Before re-architecting anything, it's worth understanding the scope of what you have. A useful starting audit for Kubernetes environments:

kubectl get serviceaccounts --all-namespaces -o json \
  | jq '.items[] | {name: .metadata.name, namespace: .metadata.namespace, created: .metadata.creationTimestamp}'

Sort by creation timestamp. Identify any service account older than 6 months. For each one, check: is there a running workload that references it? What RBAC roles are bound to it? Are there associated secrets with data that hasn't been accessed recently?

For non-Kubernetes credentials — database passwords, API keys, cloud access keys — the same logic applies. When was this credential last rotated? Who owns it? Is there a runbook for what to do if it's compromised? The absence of good answers to these questions maps directly to the attack surface.

The goal of the audit isn't necessarily to delete everything immediately — it's to make the surface visible. The service account problem persists partly because it's invisible. Engineers know about the service accounts they created. Nobody has a comprehensive view of the full inventory, and without that view, it's impossible to reason about risk.

Moving Toward Machine-Speed Rotation

The long-term direction for non-human identity management is the same as where human identity has been heading for the past decade: eliminate the conditions that make long-lived credentials dangerous.

For humans, that meant moving from passwords to sessions, from sessions to short-lived tokens, from short-lived tokens to cryptographic hardware keys. The common thread is reducing the window of exposure when a credential is compromised.

For workloads, the equivalent is eliminating stored secrets in favor of credentials that are issued at runtime, scoped to the specific request or session, and expire automatically. OIDC federation with cloud providers (AWS STS, GCP Workload Identity, Azure Managed Identity) moves in this direction. SPIFFE/SPIRE does this for service-to-service identity within a cluster or across clusters. What's missing in most environments is a policy layer that can evaluate whether the workload requesting credentials is authorized to have them at that moment — not just whether it knows the right secret.

That policy layer is what we're building at Aembit.
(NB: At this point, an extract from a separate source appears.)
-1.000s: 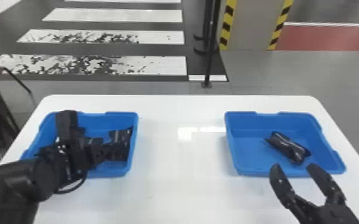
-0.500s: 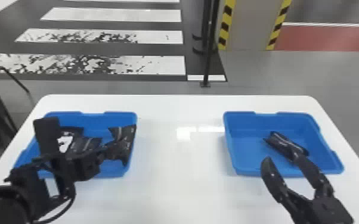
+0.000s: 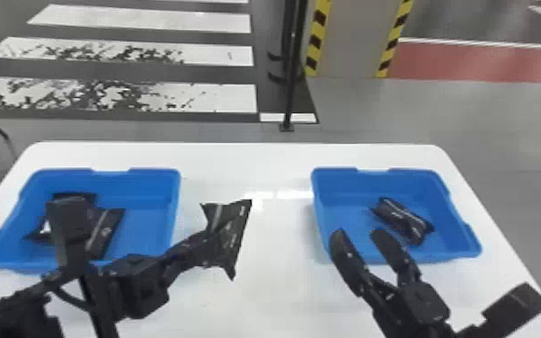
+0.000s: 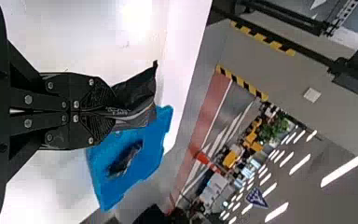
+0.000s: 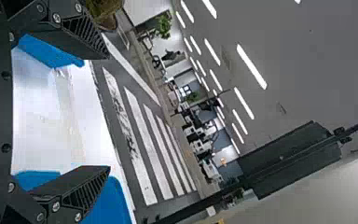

Every access request carries attestation about the requesting workload, evaluated against access policies that can be reviewed and updated independently of the workload code itself. When an engineer leaves your company and their service gets decommissioned, the access policy for that service gets removed — and any remaining code that tries to use that service account gets denied, not silently permitted.

The service account problem is solvable. It requires treating non-human identity with the same lifecycle discipline and policy rigor that we apply to human identity. The tools to do that are getting more mature. The patterns are established. The remaining gap is mostly organizational: getting security and platform teams to treat the service account audit as a first-class security concern, not an infrastructure maintenance task.